Figure 5. Discovery of brigatinib
Cyclin-dependent kinase 7 (CDK7) is a serine-threonine kinase that plays key roles in both transcription and regulation of the cell cycle. Due to its roles that are misregulated in cancer cells, CDK7 has emerged as a novel target in oncology. Recently Syros Pharmaceuticals reported a highly selective CDK7 noncovalent inhibitor SY-5609. [7] The researchers firstly designed lead compound 1, which exhibited highly potent inhibition of CDK7, however, its selectivity for CDKs was limited. The researchers further obtained compound 4 with increased potency and selectivity through computational simulation analysis. Then after the analysis of the crystal structures of compound 4 and CDK2, polar groups and heterocyclic structures were introduced into R2 and R3 of the indole benzene ring. The introduction of phosphine oxide led to compound 9 exhibiting excellent activity and selectivity. ADME properties show that the high polarity of the phosphine decreased the logD of compound 9, as shown in Figure 6. SY-5609 was obtained by further SAR, which not only effectively inhibited the proliferation of HCC70 cells but also has good oral bioavailability. The compound is currently being studied in a Phase 1 trial in patients with select solid tumors.
Figure 6. Structure and physicochemical properties of SY-5609
References
[1]Smith, B.R., C.M. Eastman, and J.T. Njardarson, Beyond C, H, O, and N! Analysis of the elemental composition of U.S. FDA approved drug architectures. J Med Chem, 2014. 57(23): p. 9764-73.

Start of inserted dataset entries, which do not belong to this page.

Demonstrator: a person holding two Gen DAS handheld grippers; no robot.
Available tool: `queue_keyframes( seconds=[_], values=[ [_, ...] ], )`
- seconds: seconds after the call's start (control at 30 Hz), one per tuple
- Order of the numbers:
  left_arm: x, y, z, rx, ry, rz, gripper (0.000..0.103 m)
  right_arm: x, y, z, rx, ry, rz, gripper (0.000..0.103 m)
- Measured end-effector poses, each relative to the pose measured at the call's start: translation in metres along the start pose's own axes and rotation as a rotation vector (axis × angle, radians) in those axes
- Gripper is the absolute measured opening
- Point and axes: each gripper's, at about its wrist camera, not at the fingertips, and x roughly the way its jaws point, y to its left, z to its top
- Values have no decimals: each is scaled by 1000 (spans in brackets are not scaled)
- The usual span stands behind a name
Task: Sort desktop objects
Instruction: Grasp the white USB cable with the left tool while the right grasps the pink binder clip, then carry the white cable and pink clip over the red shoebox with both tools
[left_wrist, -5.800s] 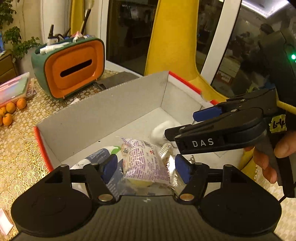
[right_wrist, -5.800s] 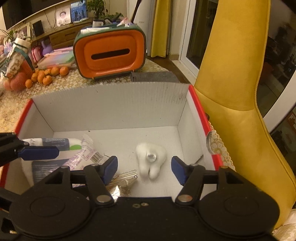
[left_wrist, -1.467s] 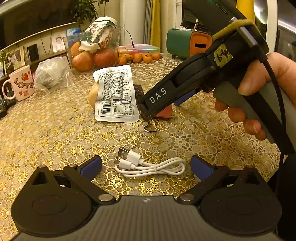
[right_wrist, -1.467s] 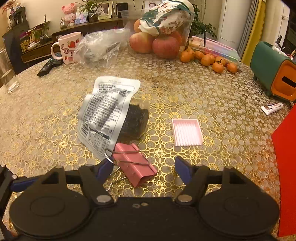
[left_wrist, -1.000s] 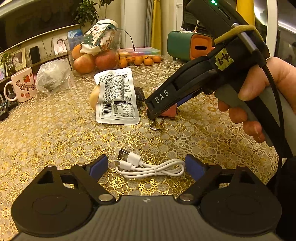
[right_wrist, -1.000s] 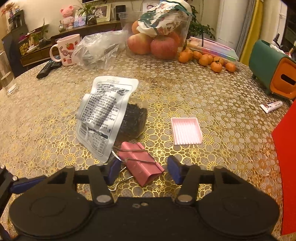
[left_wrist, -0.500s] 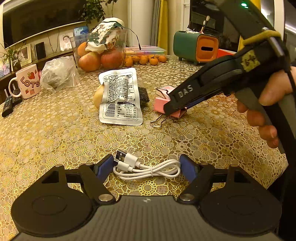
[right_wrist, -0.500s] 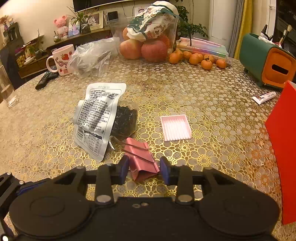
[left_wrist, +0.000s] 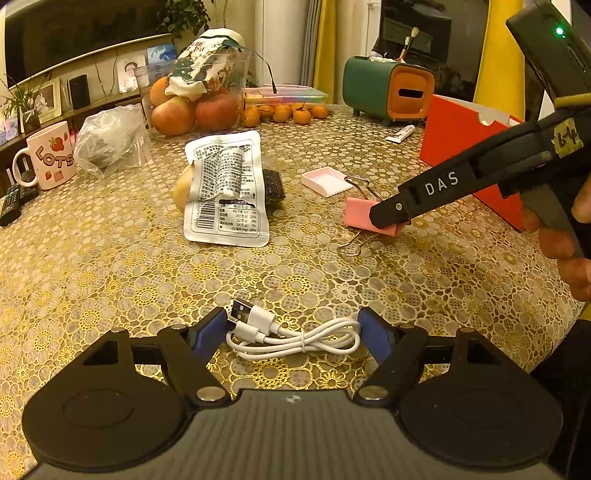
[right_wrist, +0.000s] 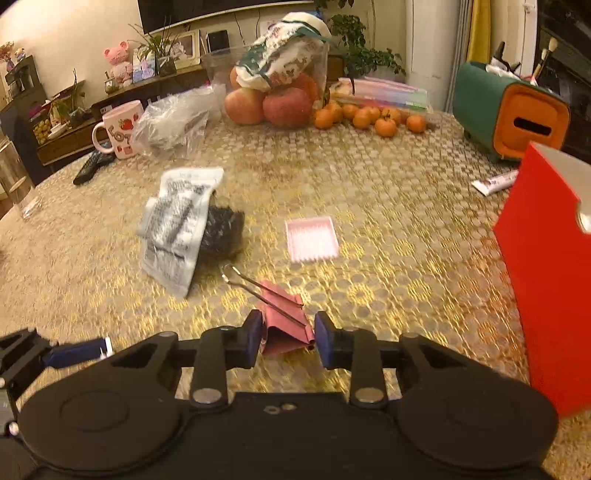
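Note:
A coiled white USB cable (left_wrist: 295, 338) lies on the gold lace tablecloth, and my left gripper (left_wrist: 291, 332) is shut on it, one blue pad against the plug and the other against the loop. My right gripper (right_wrist: 288, 332) is shut on a pink binder clip (right_wrist: 286, 325), whose wire handles stick out forward. In the left wrist view the right gripper (left_wrist: 388, 218) holds the pink binder clip (left_wrist: 360, 214) just above the cloth, a hand on its grip. The red cardboard box (left_wrist: 454, 147) stands to the right of it.
A white snack packet (left_wrist: 225, 192) lies over a dark packet, with a small pink ribbed box (left_wrist: 323, 181) beside it. Further back are a green-and-orange tissue box (left_wrist: 391, 88), a small tube (left_wrist: 400, 133), oranges (right_wrist: 369, 118), a fruit bin (left_wrist: 199, 92), a plastic bag (left_wrist: 110, 140), a mug (left_wrist: 48, 155) and a remote (left_wrist: 13, 199).
The right jaws closed on the pink clip, raised it off the cloth and carried it right toward the red box. The left jaws narrowed onto the cable; that hand stayed put.

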Motion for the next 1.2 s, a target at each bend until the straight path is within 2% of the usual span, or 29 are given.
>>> queue_keyframes(
  seconds=[0.37, 0.6, 0.93, 1.2],
  values=[
    [0, 0, 0, 16, 1, -8, 77, 20, 5, 5, -2, 32, -11, 37],
    [1, 0, 1, 8, 1, -6, 77, 19, 5, 3, -18, 14, -16, 32],
    [-9, -9, 13, 16, -17, -12, 76, -12, 1, 2, -32, -30, -13, 31],
    [-29, -32, 31, 42, -46, -43, 76, -55, -19, -5, 14, -61, -12, 31]
  ],
)
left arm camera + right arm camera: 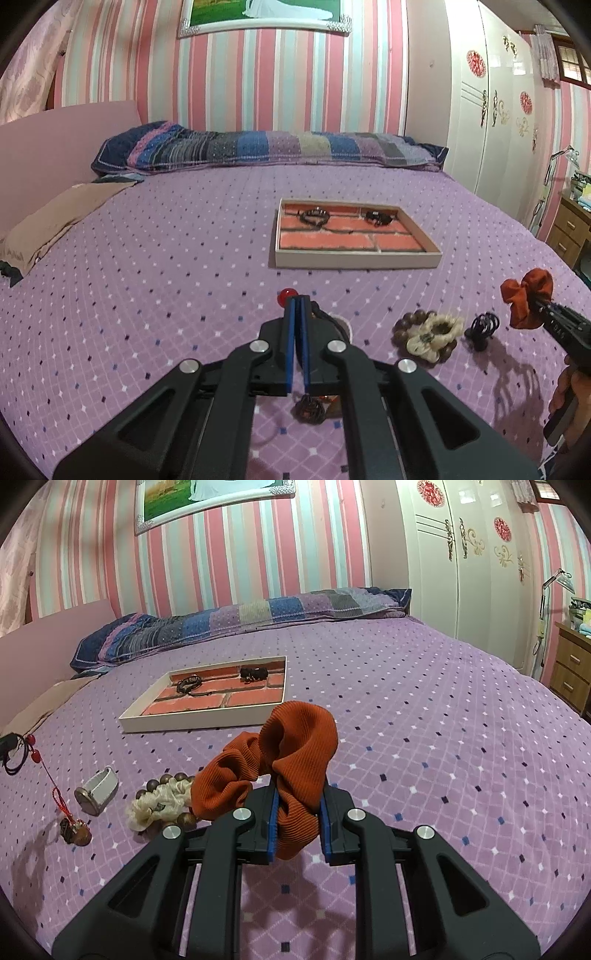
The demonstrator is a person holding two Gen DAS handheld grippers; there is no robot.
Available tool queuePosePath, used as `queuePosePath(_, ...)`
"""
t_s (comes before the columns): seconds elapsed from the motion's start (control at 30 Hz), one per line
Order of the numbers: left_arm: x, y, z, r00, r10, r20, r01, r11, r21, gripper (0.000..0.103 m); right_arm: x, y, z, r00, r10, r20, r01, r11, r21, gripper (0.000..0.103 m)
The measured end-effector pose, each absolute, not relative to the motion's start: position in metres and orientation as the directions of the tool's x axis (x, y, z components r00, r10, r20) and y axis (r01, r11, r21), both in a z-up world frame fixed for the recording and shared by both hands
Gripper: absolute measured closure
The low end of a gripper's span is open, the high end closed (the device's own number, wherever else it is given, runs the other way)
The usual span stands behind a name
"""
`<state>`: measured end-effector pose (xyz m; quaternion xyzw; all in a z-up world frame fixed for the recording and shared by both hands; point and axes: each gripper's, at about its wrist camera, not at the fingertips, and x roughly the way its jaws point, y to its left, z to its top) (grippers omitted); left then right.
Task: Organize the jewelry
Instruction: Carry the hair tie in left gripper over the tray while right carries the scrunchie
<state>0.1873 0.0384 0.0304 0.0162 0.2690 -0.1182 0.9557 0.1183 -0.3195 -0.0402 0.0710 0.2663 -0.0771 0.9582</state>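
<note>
Pink-striped walls rise behind a bed (184,240) spread in dotted purple. The right gripper (297,812) has its fingers clamped on a rust-orange scrunchie (291,760), lifted above the bedspread. The left gripper (297,306) has its fingers pressed together on a dark cord with red beads (35,753). Beyond them lies the brick-lined tray (354,256), holding two dark bracelets.

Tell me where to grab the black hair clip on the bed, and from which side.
Judging by the left wrist view, the black hair clip stands upright on the bedspread, clear of the cream scrunchie beside it. Come down from above and close the claw across its rounded top, pinching its two flat sides; its teeth would likely slip.
</note>
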Motion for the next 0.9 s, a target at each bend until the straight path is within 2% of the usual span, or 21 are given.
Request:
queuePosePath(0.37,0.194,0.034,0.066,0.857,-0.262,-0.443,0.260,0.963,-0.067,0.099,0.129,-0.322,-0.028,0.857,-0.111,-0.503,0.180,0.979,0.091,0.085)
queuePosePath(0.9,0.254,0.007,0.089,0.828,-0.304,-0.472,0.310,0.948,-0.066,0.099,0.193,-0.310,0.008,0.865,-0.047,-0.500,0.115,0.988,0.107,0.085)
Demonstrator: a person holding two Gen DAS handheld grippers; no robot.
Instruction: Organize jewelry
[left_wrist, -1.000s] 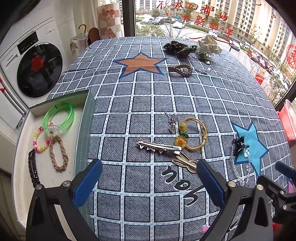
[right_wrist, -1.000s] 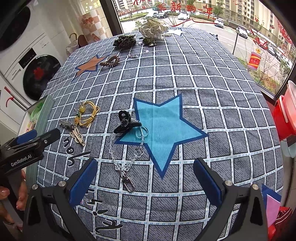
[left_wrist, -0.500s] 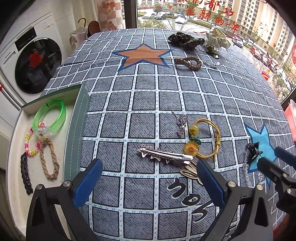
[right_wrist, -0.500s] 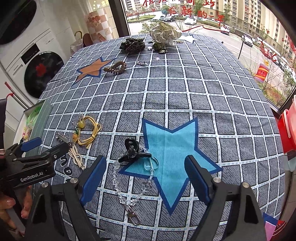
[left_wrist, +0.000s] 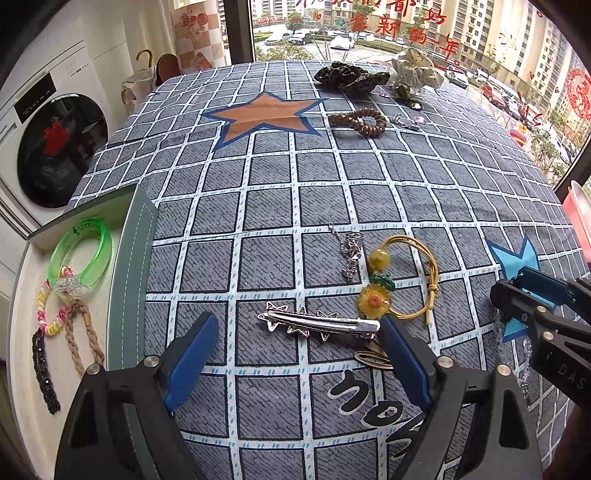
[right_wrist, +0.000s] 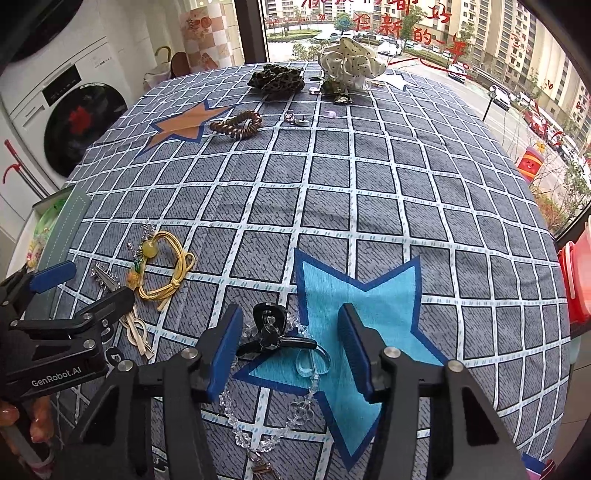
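At the far left edge of the counter (left_wrist: 332, 192) lies an open tray (left_wrist: 127, 280), and inside it are a green bangle (left_wrist: 83, 258), a pink and yellow bead bracelet (left_wrist: 50, 314), a braided cord loop (left_wrist: 83, 339) and a black beaded strip (left_wrist: 44, 373). To the right of the tray, the left claw (left_wrist: 295, 354) hangs just over the checked cloth with its jaws wide and closing; a silver hair clip with stars (left_wrist: 317, 323) lies between the blue pads, and they do not press on it. Just beyond the clip are a small silver chain (left_wrist: 349, 253) and a yellow cord bracelet with a flower (left_wrist: 402, 280). Further right, on the blue star, the right claw (right_wrist: 291, 354) is also closing, with a black hair clip (right_wrist: 271, 328) between its pads but not yet pinched. A clear bead chain (right_wrist: 280, 421) runs from this clip toward the near edge. At the far side lie a brown spiral hair tie (left_wrist: 358, 122), a dark scrunchie (left_wrist: 351, 75) and a white dotted scrunchie (right_wrist: 351, 62).
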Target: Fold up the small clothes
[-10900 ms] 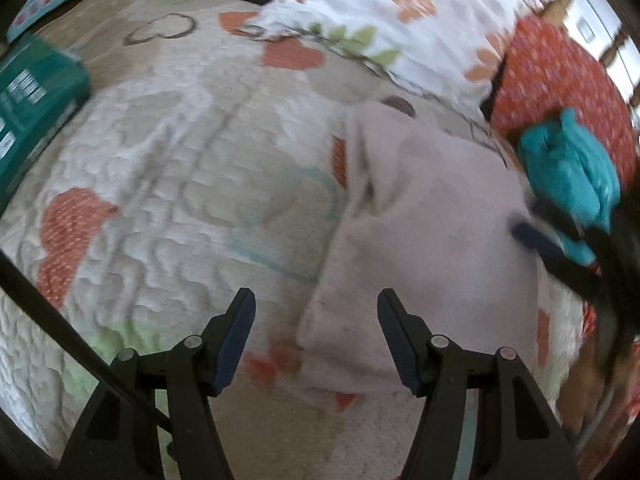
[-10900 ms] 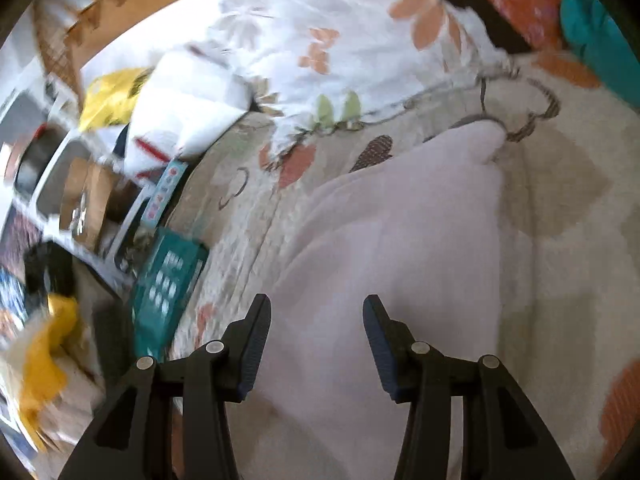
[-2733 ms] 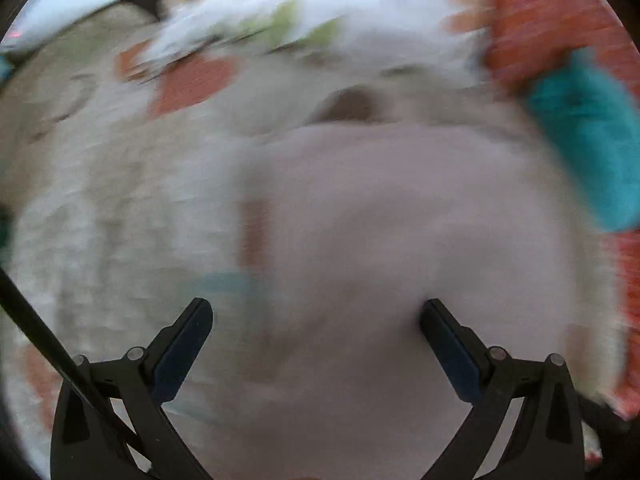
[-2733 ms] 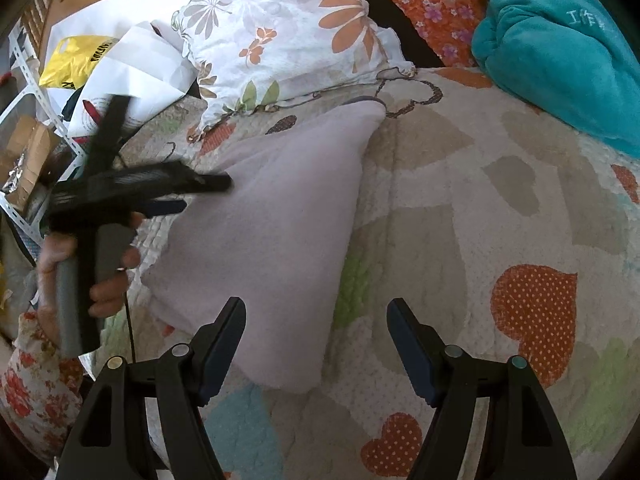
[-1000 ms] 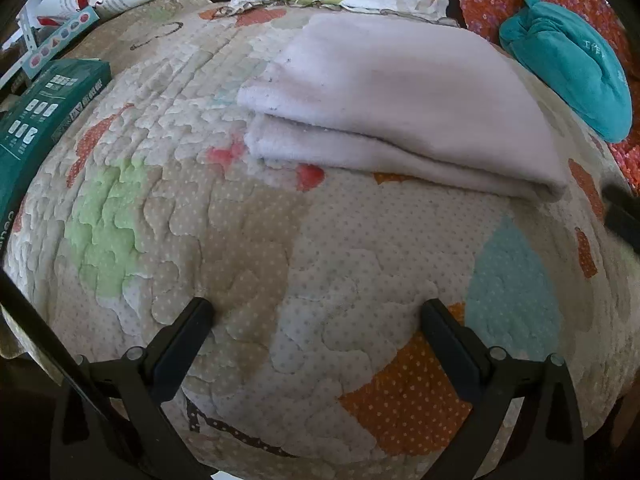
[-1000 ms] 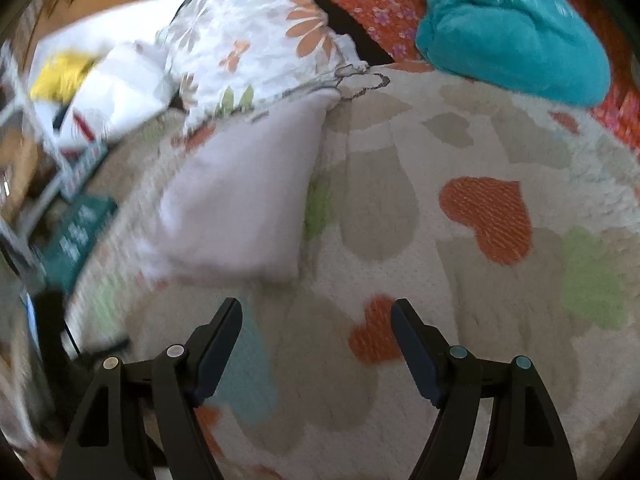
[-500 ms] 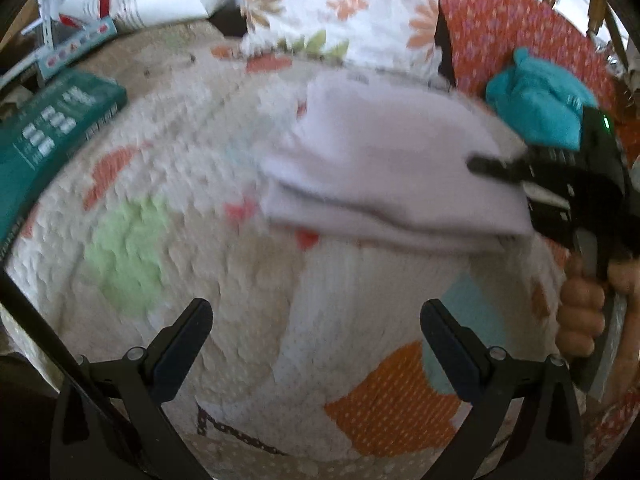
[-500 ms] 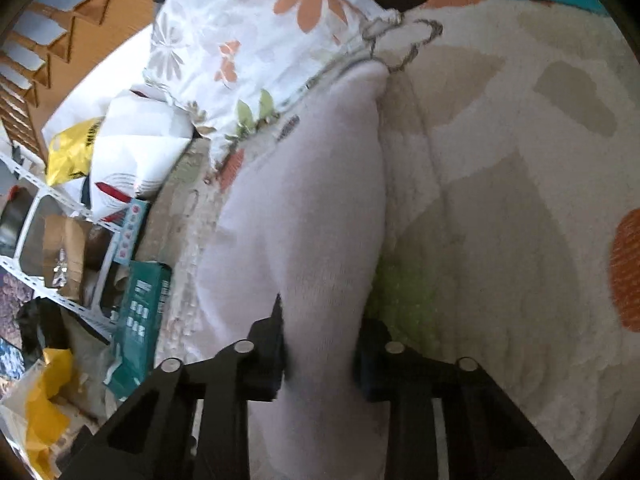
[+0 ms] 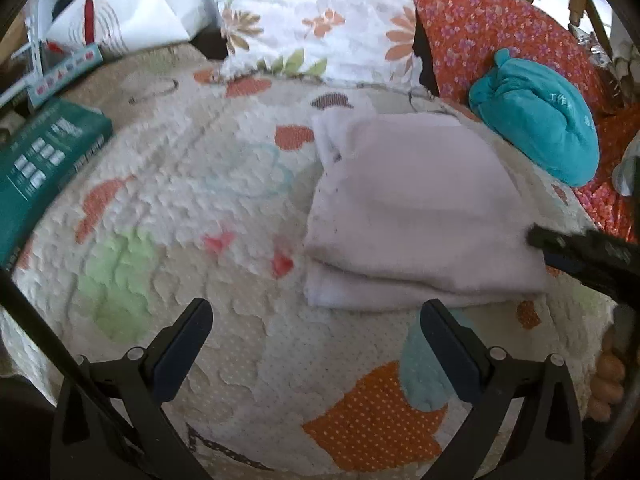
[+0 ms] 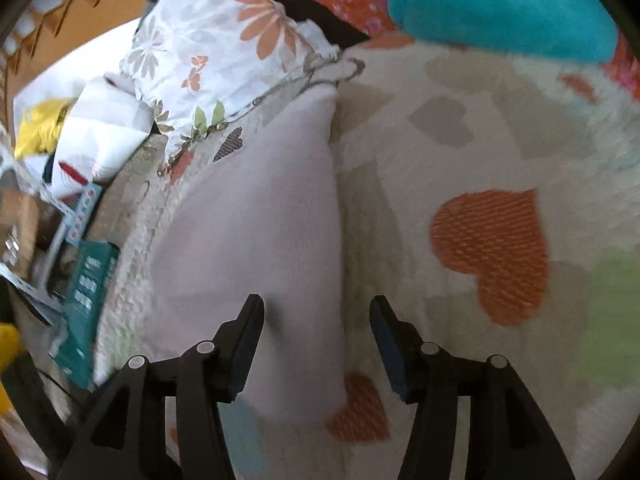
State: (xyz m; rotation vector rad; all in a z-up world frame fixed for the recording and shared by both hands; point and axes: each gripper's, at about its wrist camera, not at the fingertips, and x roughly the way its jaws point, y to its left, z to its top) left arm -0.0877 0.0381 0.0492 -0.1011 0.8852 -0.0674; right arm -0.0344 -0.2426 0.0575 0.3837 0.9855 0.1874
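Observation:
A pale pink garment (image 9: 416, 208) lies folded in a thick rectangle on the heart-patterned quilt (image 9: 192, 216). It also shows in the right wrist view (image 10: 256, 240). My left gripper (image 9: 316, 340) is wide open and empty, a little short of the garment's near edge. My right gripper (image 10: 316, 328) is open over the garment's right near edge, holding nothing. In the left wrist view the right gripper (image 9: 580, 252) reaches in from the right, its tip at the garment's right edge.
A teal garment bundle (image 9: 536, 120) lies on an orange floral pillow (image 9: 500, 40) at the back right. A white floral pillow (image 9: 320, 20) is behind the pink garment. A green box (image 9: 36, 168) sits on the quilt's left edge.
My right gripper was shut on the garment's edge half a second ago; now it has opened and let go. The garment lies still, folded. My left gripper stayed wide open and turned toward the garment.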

[2]https://www.fda.gov/drugs/resources-information-approved-drugs/brigatinib (accessed July 29, 2021).
[3]Laurence, C., et al., The pK(BHX) database: toward a better understanding of hydrogen-bond basicity for medicinal chemists. J Med Chem, 2009. 52(14): p. 4073-86.
[4]Stambirskyi, M.V., et al., Phosphine Oxides (-POMe2) for Medicinal Chemistry: Synthesis, Properties, and Applications. J Org Chem, 2021. 86(18): p. 12783-12801.
[5]Finkbeiner, P., J.P. Hehn, and C. Gnamm, Phosphine Oxides from a Medicinal Chemist's Perspective: Physicochemical and in Vitro Parameters Relevant for Drug Discovery. J Med Chem, 2020. 63(13): p. 7081-7107.
[6]Huang, W.S., et al., Discovery of Brigatinib (AP26113), a Phosphine Oxide-Containing, Potent, Orally Active Inhibitor of Anaplastic Lymphoma Kinase. J Med Chem, 2016. 59(10): p. 4948-64.
[7]Marineau, J.J., et al., Discovery of SY-5609: A Selective, Noncovalent Inhibitor of CDK7. J Med Chem, 2022. 65(2): p. 1458-1480.